When I work through the numbers with a construction business for the first time, the first figure I ask for is their direct diesel cost on their current project portfolio. Most businesses have calculated this.
Then I ask for the petroleum-derived materials figure. The freight surcharge impact. The labour cost movement since tender. The cost of servicing project-related debt. The overhead cost base movement since their last pricing cycle. And I look at their overhead recovery rate and whether their pricing still reflects where their costs actually sit.
Almost nobody has calculated all of these. When we run the full analysis, the combined number is consistently two to three times higher than the diesel figure they came in with. That gap between what businesses think they are absorbing and what they are actually absorbing is the core problem.
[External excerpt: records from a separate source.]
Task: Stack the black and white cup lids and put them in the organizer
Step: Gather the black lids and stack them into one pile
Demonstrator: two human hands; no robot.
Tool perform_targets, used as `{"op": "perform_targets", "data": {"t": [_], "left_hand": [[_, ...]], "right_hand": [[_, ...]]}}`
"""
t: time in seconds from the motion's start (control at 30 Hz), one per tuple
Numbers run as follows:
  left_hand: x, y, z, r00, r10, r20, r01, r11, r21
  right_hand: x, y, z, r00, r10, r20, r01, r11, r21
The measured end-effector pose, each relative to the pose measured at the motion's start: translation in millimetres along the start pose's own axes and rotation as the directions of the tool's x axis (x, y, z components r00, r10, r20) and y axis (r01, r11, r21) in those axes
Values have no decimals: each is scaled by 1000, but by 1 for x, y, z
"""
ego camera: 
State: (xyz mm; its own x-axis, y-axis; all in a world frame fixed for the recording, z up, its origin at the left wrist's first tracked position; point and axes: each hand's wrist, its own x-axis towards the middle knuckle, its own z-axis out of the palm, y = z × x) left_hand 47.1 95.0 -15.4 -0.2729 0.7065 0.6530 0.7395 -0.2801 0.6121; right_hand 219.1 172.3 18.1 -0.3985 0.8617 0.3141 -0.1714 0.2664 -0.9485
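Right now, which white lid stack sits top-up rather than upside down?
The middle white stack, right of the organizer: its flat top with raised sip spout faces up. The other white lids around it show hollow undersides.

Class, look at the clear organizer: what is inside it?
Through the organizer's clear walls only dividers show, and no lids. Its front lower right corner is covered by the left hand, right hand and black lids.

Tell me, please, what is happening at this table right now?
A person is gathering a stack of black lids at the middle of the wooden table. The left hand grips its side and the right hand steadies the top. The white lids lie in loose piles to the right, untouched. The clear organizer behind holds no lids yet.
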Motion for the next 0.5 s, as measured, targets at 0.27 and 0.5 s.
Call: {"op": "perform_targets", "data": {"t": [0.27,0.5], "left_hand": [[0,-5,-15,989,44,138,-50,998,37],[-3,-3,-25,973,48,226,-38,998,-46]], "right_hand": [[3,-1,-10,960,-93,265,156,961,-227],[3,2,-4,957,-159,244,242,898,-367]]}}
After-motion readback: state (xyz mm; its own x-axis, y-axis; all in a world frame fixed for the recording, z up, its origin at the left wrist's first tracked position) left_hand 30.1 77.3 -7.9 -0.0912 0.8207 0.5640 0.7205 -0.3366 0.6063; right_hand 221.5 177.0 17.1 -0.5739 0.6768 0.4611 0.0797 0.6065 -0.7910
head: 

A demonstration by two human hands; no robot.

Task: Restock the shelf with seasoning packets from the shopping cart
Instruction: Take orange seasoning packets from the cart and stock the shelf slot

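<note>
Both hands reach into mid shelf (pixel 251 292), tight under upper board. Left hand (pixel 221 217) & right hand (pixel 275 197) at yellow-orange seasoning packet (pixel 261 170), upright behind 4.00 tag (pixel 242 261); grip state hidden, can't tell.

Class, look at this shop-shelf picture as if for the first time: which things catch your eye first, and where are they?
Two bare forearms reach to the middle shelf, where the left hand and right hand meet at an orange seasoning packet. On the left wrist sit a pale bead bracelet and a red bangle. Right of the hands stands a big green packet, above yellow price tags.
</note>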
Diesel has risen approximately 67 per cent from 2022 baseline levels. A 200-litre-per-day plant deployment budgeted at $0.85 per litre is now running at approximately $1.42 per litre. That is $114 per day per machine in unbudgeted cost. On a project with ten machines operating over a 52-week delivery schedule, the unrecovered fuel cost is approximately $416,000 against tender pricing assumptions. Before calculating anything else.
PVC, polyethylene, bitumen, insulation, sealants, and membrane products are all petroleum derivatives. Price movements range from 27 to 36 per cent depending on the specific product. Most businesses calculate this at purchase order level when the problem becomes visible. By then the cost has already been incurred and the variation window may have closed. The better approach is to calculate this exposure before tender on new projects, and immediately for current projects.
Freight surcharges have remained elevated since 2021. A material that has risen 30 per cent in manufactured cost and is subject to a 15 per cent freight surcharge has risen 45 per cent in landed cost. Calculating these separately understates the true impact.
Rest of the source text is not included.